Postmortem genetic testing identified LQTS-associated mutations in 20% of young cases with autopsy-negative sudden unexplained death, with a significantly higher prevalence in women (44% vs 6.7%, p<0.008).
Observational (n=49)
Does comprehensive postmortem LQTS genetic testing identify pathogenic mutations in young patients with autopsy-negative sudden unexplained death?
Postmortem genetic testing for LQTS identifies a putative cardiac channel mutation in 20% of autopsy-negative sudden unexplained deaths in the young, supporting its use in molecular autopsies.
OBJECTIVES: This study sought to determine the spectrum and prevalence of long QT syndrome (LQTS)-associated mutations in a large cohort of autopsy-negative sudden unexplained death (SUD). BACKGROUND: Potentially heritable arrhythmia syndromes may explain a significant proportion of SUD in the young. Here, comprehensive postmortem LQTS genetic testing was performed in a cohort of SUD cases. METHODS: From September 1998 to March 2004, 49 cases of SUD (30 male patients, average age at death 14.2 +/- 10.9 years) were referred by medical examiners/coroners to Mayo Clinic's Sudden Death Genomics Laboratory. Using polymerase chain reaction, denaturing high-performance liquid chromatography, and direct DNA sequencing, open reading frame/splice site mutational analysis was conducted for all 8 genes implicated in the pathogenesis of either LQTS (LQT1 to LQT6) or multisystem disorders involving either QT or QU prolongation. RESULTS: Ten LQTS-associated mutations (4 novel) were discovered in 10 SUD cases (20%, 8 female patients, average age at death 18.0 +/- 11.8 years). The LQTS susceptibility mutations LQT1 (5), LQT2 (3), and LQT3 (2) were far more common among women (8 of 18, 44%) than men (2 of 30, 6.7%, p < 0.008). The activities at the time of SUD included sleep (5), exertion (2), auditory arousal (1), and undetermined (2). Sudden death was the sentinel event in two-thirds of the cases. CONCLUSIONS: In this cardiac channel-focused molecular autopsy investigation of SUD, over one-third of decedents harbored a putative cardiac channel mutation: 7 previously reported to host mutations in the RyR2-encoded calcium release channel and now 10 with LQTS susceptibility mutations. Accordingly, postmortem cardiac channel genetic testing should be pursued in the evaluation of autopsy-negative SUD.

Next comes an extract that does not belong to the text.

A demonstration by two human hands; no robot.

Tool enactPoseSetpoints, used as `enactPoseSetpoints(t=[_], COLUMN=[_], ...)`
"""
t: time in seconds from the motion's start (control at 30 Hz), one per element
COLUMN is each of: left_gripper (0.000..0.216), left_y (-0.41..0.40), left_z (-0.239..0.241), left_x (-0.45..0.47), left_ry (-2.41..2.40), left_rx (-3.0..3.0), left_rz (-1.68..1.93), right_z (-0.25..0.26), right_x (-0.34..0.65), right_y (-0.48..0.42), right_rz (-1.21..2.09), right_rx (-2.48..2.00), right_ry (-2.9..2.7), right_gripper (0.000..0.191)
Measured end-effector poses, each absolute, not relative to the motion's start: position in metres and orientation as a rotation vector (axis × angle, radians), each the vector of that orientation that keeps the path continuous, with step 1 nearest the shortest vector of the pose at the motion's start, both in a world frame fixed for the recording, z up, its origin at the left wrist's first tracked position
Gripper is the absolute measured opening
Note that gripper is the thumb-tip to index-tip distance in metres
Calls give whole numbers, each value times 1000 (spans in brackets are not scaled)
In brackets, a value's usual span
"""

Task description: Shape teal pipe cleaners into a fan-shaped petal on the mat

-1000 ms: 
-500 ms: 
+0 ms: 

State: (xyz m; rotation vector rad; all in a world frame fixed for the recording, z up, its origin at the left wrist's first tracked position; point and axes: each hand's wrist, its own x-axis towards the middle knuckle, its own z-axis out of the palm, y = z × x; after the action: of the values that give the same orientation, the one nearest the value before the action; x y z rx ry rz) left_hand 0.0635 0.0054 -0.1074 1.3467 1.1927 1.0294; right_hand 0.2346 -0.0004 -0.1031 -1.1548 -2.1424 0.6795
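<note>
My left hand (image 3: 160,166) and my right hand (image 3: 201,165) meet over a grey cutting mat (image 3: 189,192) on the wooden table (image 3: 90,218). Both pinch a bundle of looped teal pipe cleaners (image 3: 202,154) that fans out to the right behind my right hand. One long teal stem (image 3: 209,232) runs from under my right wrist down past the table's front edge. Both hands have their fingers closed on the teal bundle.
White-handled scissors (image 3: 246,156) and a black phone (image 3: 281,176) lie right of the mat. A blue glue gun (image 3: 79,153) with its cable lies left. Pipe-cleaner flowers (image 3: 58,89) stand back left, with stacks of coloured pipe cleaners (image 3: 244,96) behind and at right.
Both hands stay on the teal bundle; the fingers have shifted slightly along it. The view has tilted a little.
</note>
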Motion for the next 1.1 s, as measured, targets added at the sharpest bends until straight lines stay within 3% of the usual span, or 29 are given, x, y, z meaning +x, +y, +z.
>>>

Tester et al. (Sat,) conducted a observational in Sudden unexplained death (SUD) (n=49). LQTS-associated mutations was evaluated on Presence of LQTS-associated mutations. Postmortem genetic testing identified LQTS-associated mutations in 20% of young cases with autopsy-negative sudden unexplained death, with a significantly higher prevalence in women (44% vs 6.7%, p<0.008).